Published on 26 October 2018

IDS, in partnership with Adapt Peacebuilding and Myanmar’s Relief Action Network for IDP’s and Refugees (RANIR), has won a United States Government award for its participatory action research work in Kachin, a highly conflict-affected region of northern Myanmar.

Winning case, Seeing in systems, working in networks, describes a process of community-led peacebuilding in 2015-16, which positively impacted more than 17,000 people in the midst of a dangerous and unpredictable civil war.

During 2015-16 local communities designed and implemented activities to protect and strengthen communities against the worst effects of the war between the Myanmar Army and the Kachin Independence Army, while seeking resolutions to the conflict that would incorporate community concerns. These activities included life-saving mine risk education, multiple efforts to combat the youth drug epidemic, initiatives to mitigate conflict between host communities and tens of thousands of internally displaced people, and activities to strengthen dialog and accountability between local communities and peace process leaders.

Patrick Kum Jaa Lee, the local Programme Manager, said:

“What made their efforts more remarkable was the conditions under which they achieved it, with no international access for international organisations and risky, unpredictable security conditions. To think of the firsts that they achieved under those conditions – mine risk education, changes to public policy, dialog forums involving thousands, all reaching close to twenty thousand during an ongoing war – it’s incredible.”

Building on rich experience of participatory methodologies

Winners of the United States Agency for International Development’s (USAID) Collaborate; Learn; Adapt (CLA) Case Competition prize are recognized for their success in employing an explicitly learning-centered and adaptive approach to programme implementation.

IDS and Adapt Peacebuilding have been pioneering systems and complexity approaches in peacebuilding and development for more than a decade.

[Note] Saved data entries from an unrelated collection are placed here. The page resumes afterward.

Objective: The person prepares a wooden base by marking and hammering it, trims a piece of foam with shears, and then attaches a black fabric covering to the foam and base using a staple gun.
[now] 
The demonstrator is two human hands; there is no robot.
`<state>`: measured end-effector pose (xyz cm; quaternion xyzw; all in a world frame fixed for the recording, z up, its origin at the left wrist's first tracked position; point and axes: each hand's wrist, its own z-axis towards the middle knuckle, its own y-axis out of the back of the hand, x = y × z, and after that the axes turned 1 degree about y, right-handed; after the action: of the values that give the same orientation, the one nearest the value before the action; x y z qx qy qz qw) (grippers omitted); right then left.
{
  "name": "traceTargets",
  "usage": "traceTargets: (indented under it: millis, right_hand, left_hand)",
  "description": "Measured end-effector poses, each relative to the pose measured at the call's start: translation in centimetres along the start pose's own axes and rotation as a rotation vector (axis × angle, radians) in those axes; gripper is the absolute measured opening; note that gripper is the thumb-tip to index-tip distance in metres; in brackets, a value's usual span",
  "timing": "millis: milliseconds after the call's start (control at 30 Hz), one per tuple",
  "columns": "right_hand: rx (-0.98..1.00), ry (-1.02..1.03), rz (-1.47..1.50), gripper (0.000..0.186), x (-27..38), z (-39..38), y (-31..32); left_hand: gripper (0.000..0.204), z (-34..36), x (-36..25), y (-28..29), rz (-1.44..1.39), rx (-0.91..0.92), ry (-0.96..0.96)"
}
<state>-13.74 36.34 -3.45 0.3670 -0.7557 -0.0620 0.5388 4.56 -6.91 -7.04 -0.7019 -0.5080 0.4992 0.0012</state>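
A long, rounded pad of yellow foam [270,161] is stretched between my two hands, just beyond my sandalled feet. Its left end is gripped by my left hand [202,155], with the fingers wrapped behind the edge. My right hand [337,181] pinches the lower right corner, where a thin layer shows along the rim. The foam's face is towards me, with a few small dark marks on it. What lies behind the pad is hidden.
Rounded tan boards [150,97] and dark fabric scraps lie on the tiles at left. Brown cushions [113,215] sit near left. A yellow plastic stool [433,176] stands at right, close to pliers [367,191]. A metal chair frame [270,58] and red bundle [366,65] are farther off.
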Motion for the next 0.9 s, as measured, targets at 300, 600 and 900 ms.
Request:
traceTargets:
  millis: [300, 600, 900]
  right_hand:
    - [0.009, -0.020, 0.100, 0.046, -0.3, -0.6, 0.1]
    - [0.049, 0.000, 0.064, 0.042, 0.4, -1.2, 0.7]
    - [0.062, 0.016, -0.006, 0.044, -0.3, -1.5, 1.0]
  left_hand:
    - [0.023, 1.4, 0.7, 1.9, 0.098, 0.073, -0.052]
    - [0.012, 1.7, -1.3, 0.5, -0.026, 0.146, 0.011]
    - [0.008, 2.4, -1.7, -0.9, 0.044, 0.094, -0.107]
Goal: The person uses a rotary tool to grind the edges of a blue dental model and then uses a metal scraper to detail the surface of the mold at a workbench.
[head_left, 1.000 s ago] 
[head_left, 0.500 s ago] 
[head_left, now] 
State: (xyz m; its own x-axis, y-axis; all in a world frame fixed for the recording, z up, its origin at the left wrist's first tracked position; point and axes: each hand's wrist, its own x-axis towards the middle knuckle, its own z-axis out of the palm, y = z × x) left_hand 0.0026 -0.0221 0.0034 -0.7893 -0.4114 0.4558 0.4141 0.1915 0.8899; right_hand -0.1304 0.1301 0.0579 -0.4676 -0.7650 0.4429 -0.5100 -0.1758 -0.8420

In this case, the programme employed a Systematic Action Research methodology, developed by IDS Professor Danny Burns, designed specifically for locally led change in a highly complex environment and ideally suited to CLA.

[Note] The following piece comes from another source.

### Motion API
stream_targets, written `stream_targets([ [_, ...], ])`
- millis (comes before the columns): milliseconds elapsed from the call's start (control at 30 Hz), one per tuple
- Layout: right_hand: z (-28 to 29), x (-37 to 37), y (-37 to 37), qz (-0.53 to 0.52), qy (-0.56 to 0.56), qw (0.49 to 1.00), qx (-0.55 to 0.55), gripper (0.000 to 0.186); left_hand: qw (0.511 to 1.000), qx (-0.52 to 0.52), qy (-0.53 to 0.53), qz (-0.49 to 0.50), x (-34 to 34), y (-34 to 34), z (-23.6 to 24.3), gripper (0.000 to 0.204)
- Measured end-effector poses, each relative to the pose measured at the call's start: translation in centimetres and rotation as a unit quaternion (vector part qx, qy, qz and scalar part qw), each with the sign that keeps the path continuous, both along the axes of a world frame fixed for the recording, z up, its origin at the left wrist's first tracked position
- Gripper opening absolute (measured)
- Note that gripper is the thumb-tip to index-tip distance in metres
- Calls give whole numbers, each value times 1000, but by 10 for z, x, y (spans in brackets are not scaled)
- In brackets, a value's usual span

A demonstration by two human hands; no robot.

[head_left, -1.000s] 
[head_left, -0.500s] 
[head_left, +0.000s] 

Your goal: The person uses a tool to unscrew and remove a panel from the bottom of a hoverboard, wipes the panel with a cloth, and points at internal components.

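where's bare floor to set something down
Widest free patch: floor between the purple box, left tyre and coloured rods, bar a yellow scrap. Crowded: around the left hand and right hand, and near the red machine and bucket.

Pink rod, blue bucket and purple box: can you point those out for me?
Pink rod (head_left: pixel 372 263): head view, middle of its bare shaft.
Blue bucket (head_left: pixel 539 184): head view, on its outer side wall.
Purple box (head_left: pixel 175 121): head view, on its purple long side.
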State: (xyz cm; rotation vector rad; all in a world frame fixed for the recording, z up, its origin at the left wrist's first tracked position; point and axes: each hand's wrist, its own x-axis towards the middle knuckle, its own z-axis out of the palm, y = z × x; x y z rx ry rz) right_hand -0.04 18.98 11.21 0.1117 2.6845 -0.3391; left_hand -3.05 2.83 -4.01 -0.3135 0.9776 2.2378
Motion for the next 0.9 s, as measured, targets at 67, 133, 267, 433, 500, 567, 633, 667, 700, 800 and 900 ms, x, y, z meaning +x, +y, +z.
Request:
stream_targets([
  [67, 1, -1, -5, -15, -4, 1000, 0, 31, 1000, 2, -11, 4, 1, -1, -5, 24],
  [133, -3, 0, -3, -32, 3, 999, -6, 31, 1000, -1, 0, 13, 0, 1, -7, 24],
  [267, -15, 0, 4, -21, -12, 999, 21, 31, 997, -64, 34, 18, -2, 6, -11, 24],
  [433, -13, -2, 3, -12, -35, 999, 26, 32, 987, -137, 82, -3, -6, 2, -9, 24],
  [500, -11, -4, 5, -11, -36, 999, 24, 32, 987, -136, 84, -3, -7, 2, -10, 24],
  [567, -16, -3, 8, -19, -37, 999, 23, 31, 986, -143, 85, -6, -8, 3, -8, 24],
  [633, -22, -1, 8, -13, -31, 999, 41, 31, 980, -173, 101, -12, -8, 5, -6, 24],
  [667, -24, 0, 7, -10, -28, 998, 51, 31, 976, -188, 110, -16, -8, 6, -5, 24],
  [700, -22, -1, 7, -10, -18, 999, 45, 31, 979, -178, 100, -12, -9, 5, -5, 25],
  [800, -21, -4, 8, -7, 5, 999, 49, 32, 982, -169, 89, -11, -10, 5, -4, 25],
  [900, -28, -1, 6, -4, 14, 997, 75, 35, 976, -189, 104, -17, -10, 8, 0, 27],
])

Systemic Action Research (SAR) is method of programme management in international development settings which puts local community members (rather than political or other leaders) in charge of their own development priorities. It is one of a range of adaptive management approaches to implementing international development programs, which are increasingly seen as a necessary alternative to traditional, pre-planned interventions in societies affected by conflict or other forms of instability.

In a paper reflecting on the project and methodology, Danny Burns and Stephen Gray comment:

“Bottom-up peacebuilding processes must contend with a complex and dynamic array of factors and stakeholders, with diverse interests, roles and locations. Systemic Action Research provides one means of rendering this complexity comprehensible and identifying novel peacebuilding potential. It also encourages local peacebuilders to act in a more adaptive and networked way with allies that are often not like-situated or like-minded, and make use of social resources that can amplify their impact or entrench positive changes.”

In addition to developing the methodology, Burns was lead technical advisor, co-developed the programme strategy, and facilitated training and learning processes for the Relief Action Network for IDP and refugees (RANIR), the local partner that implemented the programme.

Why is the CLA Case Competition important?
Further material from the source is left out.